Trade war tensions weighed heavily on the S&P/ASX 200 index last week, leading to the benchmark index finishing it 2.7% lower than where it started it at 6584.4 points.
Whilst the majority of shares on the index traded lower for the week, some performed worst than others.
Here were the worst performers on the benchmark index last week:
The Appen Ltd (ASX: APX) share price was the worst performer on the ASX 200 last week with a decline of 15.4%. Trade war tensions led to significant weakness in the tech sector and sent many investors out of risk on assets and into safe haven assets such as gold.

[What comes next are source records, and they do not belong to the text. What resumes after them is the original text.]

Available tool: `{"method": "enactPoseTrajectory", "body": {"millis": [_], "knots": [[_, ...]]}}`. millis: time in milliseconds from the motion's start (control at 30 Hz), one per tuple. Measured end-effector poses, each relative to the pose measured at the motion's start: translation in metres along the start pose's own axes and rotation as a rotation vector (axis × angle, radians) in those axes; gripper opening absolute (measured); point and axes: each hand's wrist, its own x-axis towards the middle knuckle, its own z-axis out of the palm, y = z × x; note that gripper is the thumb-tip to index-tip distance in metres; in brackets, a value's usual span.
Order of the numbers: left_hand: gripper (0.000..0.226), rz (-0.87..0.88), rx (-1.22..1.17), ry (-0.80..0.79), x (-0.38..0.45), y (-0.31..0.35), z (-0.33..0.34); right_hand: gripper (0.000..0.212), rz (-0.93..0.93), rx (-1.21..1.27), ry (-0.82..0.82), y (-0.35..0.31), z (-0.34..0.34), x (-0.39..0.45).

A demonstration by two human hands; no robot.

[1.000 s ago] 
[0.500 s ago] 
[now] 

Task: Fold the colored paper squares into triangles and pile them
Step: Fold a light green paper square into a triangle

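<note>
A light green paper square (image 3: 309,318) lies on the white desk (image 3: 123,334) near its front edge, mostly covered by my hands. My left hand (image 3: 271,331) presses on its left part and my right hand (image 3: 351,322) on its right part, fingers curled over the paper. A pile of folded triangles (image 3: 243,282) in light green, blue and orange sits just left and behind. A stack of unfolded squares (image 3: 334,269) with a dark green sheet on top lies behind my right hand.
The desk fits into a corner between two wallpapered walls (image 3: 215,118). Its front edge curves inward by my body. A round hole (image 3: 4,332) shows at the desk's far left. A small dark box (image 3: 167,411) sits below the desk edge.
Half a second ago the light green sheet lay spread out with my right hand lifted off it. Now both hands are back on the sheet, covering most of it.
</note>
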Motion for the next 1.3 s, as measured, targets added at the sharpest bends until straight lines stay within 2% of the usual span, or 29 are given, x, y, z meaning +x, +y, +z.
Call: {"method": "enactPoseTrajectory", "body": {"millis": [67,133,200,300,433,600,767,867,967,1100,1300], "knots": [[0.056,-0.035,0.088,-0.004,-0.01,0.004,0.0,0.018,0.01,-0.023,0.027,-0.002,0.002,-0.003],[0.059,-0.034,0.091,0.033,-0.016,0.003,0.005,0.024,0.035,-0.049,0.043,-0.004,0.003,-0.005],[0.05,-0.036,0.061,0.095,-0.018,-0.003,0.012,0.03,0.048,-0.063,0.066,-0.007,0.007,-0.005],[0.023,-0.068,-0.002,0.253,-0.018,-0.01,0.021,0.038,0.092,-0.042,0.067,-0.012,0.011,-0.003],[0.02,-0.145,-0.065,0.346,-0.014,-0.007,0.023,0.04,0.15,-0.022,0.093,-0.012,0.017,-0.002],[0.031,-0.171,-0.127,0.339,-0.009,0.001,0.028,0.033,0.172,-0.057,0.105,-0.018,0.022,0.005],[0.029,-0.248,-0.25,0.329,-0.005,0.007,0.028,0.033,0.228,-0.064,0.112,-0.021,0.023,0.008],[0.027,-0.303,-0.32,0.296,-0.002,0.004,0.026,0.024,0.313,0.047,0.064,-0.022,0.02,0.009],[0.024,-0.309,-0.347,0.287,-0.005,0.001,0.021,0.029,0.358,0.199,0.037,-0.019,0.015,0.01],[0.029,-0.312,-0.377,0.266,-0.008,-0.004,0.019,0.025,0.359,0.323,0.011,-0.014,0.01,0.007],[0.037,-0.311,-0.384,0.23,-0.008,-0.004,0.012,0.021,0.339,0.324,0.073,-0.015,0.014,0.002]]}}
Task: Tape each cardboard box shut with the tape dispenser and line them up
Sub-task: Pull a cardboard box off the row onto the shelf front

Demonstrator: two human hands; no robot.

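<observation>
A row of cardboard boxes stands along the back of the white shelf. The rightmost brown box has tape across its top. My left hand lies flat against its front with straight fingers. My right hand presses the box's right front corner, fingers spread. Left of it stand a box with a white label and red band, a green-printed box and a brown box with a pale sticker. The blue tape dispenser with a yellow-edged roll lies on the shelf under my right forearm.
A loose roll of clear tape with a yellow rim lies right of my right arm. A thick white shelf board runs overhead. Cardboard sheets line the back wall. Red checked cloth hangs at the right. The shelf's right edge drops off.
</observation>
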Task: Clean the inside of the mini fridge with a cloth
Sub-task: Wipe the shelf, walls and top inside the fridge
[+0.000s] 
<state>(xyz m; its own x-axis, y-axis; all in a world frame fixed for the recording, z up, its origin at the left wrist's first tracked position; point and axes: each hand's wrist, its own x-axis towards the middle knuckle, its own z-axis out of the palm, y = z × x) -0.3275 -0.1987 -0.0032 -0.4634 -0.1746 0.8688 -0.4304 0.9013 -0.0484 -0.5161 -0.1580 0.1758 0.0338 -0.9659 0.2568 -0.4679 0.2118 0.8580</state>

Also falling heavily for the same reasons were the WiseTech Global Ltd (ASX: WTC) share price (-13.8%), the Clinuvel Pharmaceuticals Limited (ASX: CUV) share price (-12.9%), the Pro Medicus Limited (ASX: PME) share price (-11.3%), and the HUB24 Ltd (ASX: HUB) share price (-10.3%).
The NRW Holdings Limited (ASX: NWH) share price had a week to forget, sinking 10.3% lower over the period. With no news out of the mining services company or broker notes that I'm aware of, this decline may also be related to trade war concerns. Any slowdown in global economic growth could put pressure on commodity prices and ultimately lessen demand for its services.
The a2 Milk Company Ltd (ASX: A2M) share price was caught up in the market selloff last week and dropped 9.3%. Investors may be concerned that if the trade war escalates, exporters to China could face issues. And as a2 Milk Company generates a significant portion of its revenues from the country, it could be one of the hardest hit.
The Insurance Australia Group Ltd (ASX: IAG) share price dropped 9.1% last week following the release of a disappointing full year result. In FY 2019 the insurance giant delivered cash earnings of $931 million, which was a decline of 10% on FY 2018's cash earnings. In addition to this, it declared a fully franked final dividend of 20 cents per share, which fell short of the market's expectations of 22.7 cents per share final dividend.